Tinha uma garrafa de Coca-Cola na geladeira, mas ninguém para dividi-la comigo. Ficou o seu silêncio, barulhento, você esmurrando a porta para me acordar, já está na hora… Deixe estar… Não adianta buzinar, não vou descer agora, só depois que você fizer aquele meu macarrão preferido para o almoço e disser que está tudo bem, ainda que não esteja. Me espera, estou chegando, vamos dormir juntos hoje, comprei um filme novo… Calma, não rasgue a sinopse, dá uma pena danada nos ver assim, fora de cartaz… Apareça outro dia, então, tem bolinhos de chuva quentinhos, leite fresco na garrafa, só a saudade é que está azedando tudo… Let it be, let it be…

Decidido: vamos pra festa, tomar uma, duas, dez doses de felicidade… Olha lá, um copo vazio naquela mesa, não deixe esta noite se esvaziar também, a cerveja está ficando quente, não quero que a gente esfrie também… Esfriou. Que balada boa, a solidão dançando com a falta, está tocando Kid Abelha, aumente o som do carro, está calor aqui dentro… Não, pelo amor de Deus, cuidado para não perder a direção, estamos numa curva fechada, diminui aí essa velocidade, let it be, cuidado para não bater… Bateu.
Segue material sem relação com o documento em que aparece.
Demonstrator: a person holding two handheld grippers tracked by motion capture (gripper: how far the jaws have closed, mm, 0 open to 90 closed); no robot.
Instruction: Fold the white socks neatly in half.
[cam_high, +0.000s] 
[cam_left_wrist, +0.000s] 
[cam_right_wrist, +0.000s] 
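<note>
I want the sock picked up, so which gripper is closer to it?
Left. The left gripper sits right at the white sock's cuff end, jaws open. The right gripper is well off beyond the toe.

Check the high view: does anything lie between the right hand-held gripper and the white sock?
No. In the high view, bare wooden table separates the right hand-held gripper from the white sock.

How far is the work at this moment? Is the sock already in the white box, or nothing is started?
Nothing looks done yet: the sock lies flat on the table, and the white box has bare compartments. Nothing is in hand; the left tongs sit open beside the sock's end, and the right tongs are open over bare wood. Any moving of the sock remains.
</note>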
Os meus livros estão fora da prateleira, quem fez toda essa bagunça, só pode ser sua culpa, me tiraram da gaveta do meio, aqueles porta-retratos não são meus, o que você fez com as minhas fotos, estou tão diferente, o que eu fiz comigo? Quase todos os CDs estão arranhados, só sobraram Milton e The Cranberries, Linger já está tocando aqui… As recordações dançam no quarto, tem desenhos estranhos na parede, somos nós dois ali naquele azulejo? Minha voz se confunde com a da música, se confunde com os sons, os que existem e os que saíram pela fresta da porta… Deixe, para sempre, estar.